#### Assigned task
What follows is a listing. Return every line of it exactly.
[[ Information provided open ]]
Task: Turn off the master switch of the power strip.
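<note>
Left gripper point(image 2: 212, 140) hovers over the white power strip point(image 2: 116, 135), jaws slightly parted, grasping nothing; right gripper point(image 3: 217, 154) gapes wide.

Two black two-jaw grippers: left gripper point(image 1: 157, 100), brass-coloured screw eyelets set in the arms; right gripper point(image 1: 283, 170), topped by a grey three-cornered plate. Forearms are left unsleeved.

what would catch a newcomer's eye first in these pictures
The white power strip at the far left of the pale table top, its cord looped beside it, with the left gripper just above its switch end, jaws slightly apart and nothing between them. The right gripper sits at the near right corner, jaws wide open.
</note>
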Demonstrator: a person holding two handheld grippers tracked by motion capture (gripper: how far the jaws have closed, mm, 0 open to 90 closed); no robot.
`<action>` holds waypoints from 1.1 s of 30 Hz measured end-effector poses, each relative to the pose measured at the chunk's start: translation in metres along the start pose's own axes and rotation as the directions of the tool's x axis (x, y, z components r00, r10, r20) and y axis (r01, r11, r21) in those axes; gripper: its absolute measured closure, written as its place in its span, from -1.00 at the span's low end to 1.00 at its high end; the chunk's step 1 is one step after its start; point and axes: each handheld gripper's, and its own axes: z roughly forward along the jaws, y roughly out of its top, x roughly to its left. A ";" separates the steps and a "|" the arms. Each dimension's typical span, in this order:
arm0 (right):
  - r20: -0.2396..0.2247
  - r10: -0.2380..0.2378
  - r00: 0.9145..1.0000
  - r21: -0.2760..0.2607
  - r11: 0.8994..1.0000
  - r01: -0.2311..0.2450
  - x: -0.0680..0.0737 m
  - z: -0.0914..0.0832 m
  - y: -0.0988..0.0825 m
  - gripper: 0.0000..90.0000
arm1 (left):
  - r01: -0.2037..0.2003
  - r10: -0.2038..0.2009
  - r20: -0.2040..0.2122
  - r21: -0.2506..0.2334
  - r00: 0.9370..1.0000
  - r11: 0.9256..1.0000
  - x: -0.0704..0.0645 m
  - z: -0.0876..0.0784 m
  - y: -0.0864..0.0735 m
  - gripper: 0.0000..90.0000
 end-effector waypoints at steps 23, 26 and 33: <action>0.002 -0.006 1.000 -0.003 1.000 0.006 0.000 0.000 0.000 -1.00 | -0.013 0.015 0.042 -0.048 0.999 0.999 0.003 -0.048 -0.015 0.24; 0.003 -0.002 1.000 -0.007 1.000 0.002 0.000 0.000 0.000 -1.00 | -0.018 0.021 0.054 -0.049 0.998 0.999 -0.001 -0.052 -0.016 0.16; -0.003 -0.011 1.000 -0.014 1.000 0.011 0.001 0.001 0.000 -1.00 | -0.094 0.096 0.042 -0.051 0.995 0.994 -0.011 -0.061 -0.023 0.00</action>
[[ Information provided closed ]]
#### Expected answer
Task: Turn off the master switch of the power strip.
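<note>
Left gripper point(image 2: 212, 140) hovers over the white power strip point(image 2: 116, 135), jaws slightly parted, grasping nothing; right gripper point(image 3: 217, 154) gapes wide.

Two black two-jaw grippers: left gripper point(image 1: 157, 100), brass-coloured screw eyelets set in the arms; right gripper point(image 1: 283, 170), topped by a grey three-cornered plate. Forearms are left unsleeved.

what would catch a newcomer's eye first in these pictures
The white power strip at the far left of the pale table top, its cord looped beside it, with the left gripper just above its switch end, jaws slightly apart and nothing between them. The right gripper sits at the near right corner, jaws wide open.
</note>
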Demonstrator: a person holding two handheld grippers tracked by motion capture (gripper: how far the jaws have closed, mm, 0 open to 90 closed); no robot.
`<action>` holds waypoints from 1.1 s of 30 Hz measured end-effector poses, each relative to the pose measured at the chunk's start: translation in metres along the start pose's own axes and rotation as the directions of the tool's x axis (x, y, z components r00, r10, r20) and y axis (r01, r11, r21) in those axes; gripper: its absolute measured closure, written as its place in its span, from -1.00 at the span's low end to 1.00 at its high end; the chunk's step 1 is one step after its start; point and axes: each handheld gripper's, and its own axes: z roughly forward along the jaws, y roughly out of its top, x roughly to its left. A ";" separates the steps and a "|" the arms. Each dimension's typical span, in this order:
arm0 (right):
  - r20: -0.2396..0.2247
  - r10: -0.2380..0.2378
  - r00: 0.9145..1.0000
  - r21: -0.2760..0.2607
  - r11: 0.8994..1.0000
  - r01: -0.2311..0.2450
  - x: -0.0680..0.0737 m
  - z: -0.0914..0.0832 m
  - y: -0.0988..0.0825 m
  - gripper: 0.0000..90.0000
arm1 (left):
  - r01: -0.2037..0.2003
  - r10: -0.2038..0.2009
  - r20: -0.2040..0.2122
  - r21: -0.2506..0.2334
  - r00: 0.9370..1.0000
  - r11: 0.9256..1.0000
  - x: -0.0704..0.0645 m
  - z: -0.0876..0.0784 m
  - y: -0.0864..0.0735 m
  - gripper: 0.0000..90.0000
 end-effector waypoints at steps 23, 26 and 33: <action>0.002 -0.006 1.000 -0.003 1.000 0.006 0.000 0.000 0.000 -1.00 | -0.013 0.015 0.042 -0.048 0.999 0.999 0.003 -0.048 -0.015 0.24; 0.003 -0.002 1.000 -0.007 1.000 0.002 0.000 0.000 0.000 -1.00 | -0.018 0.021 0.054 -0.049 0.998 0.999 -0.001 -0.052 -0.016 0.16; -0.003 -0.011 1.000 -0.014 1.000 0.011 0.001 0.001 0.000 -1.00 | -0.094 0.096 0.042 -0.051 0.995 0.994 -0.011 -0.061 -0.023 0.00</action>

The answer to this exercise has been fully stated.